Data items
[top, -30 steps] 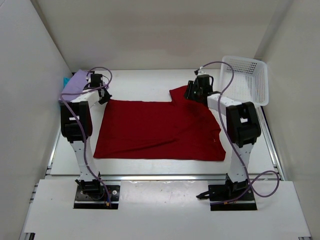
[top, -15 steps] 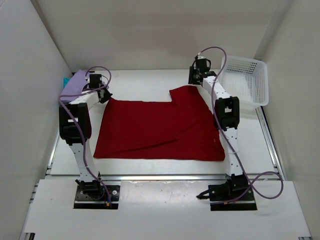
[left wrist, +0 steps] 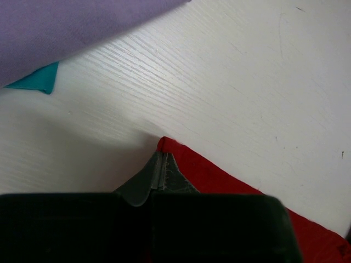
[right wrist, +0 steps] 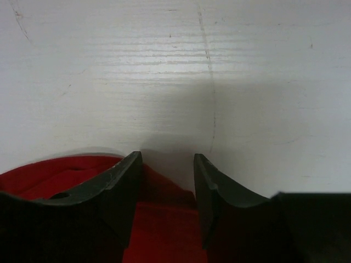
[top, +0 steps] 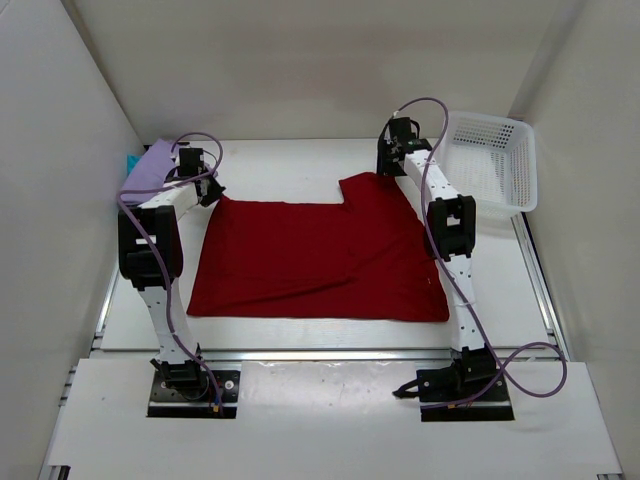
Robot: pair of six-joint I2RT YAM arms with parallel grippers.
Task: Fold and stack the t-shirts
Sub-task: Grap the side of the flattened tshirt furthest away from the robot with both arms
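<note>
Surface (top: pixel 300 160) first: you have the red shirt (top: pixel 310 260) spread flat across its middle, one sleeve poking toward the far side on the right. Only one corner of that cloth is gripped. The main hazard, as I judge it, is a lopsided lift: raise the left side alone and the shirt will drag and bunch instead of folding over cleanly. A second hazard sits on the right, where the sleeve's edge lies under the fingers (right wrist: pixel 118 186) rather than between their tips. Close there and you may catch only a thin lip, or bare surface, and it would slip out mid-fold.

The left arm (top: pixel 150 240) stands up from its base and reaches to the far left, wrist tipped down at the shirt's far left corner. The right arm (top: pixel 445 225) stretches long toward the far right, wrist down over the sleeve. Its cable (top: pixel 428 99) loops close beside the basket (top: pixel 495 165), which could snag it on a wide swing.

The lavender shirt (top: pixel 150 162) lies at the far left edge, just beside the left wrist, with the teal shirt (left wrist: pixel 38 82) peeking out from under it. A pull leftward could nudge that pair.

The left claw (left wrist: pixel 160 164) is clenched on the red corner. The right claw (right wrist: pixel 167 164) is released, jaws apart, holding nothing.
</note>
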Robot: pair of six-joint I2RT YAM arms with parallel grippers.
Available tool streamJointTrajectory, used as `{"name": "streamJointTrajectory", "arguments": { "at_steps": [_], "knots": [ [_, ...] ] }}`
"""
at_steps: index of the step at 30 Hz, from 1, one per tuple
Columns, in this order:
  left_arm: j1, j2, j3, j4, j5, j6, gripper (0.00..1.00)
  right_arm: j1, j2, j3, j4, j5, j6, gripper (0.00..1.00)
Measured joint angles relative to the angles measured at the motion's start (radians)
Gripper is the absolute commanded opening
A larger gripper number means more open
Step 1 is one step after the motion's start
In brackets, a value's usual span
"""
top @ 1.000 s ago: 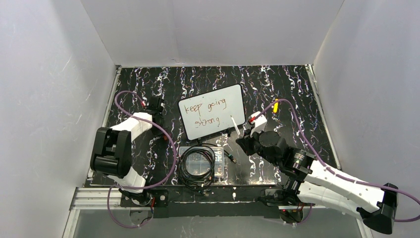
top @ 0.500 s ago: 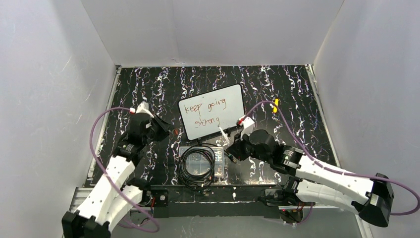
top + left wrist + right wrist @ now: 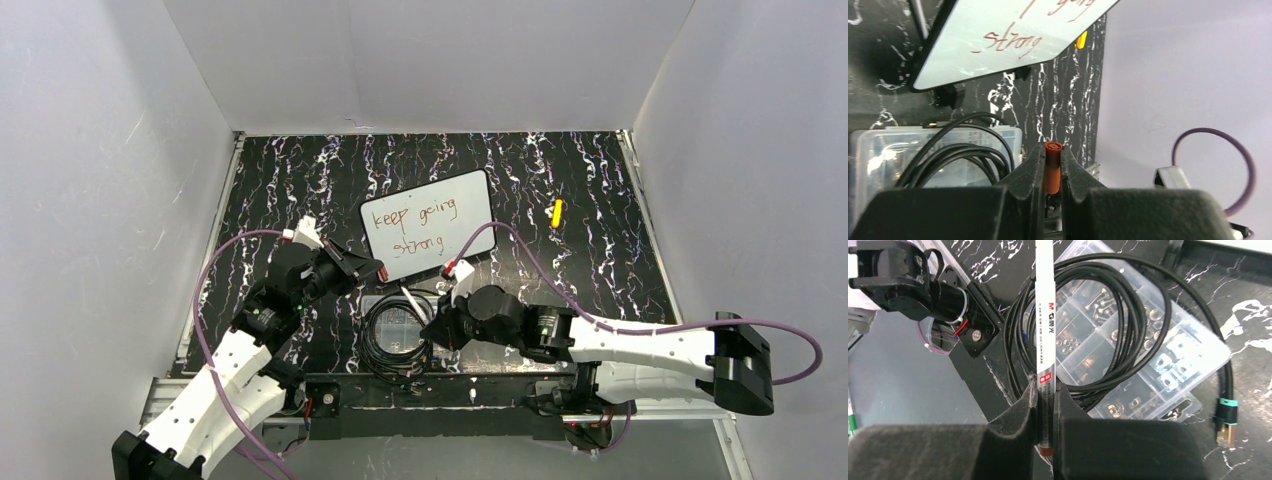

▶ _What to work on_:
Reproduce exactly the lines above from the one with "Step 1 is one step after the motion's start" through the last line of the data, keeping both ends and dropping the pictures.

▶ _Exercise response_:
Step 1 is one step after the motion's start
In brackets, a value's usual span
"""
top @ 1.000 s ago: 
top @ 0.500 s ago: 
top + left wrist + right wrist @ now: 

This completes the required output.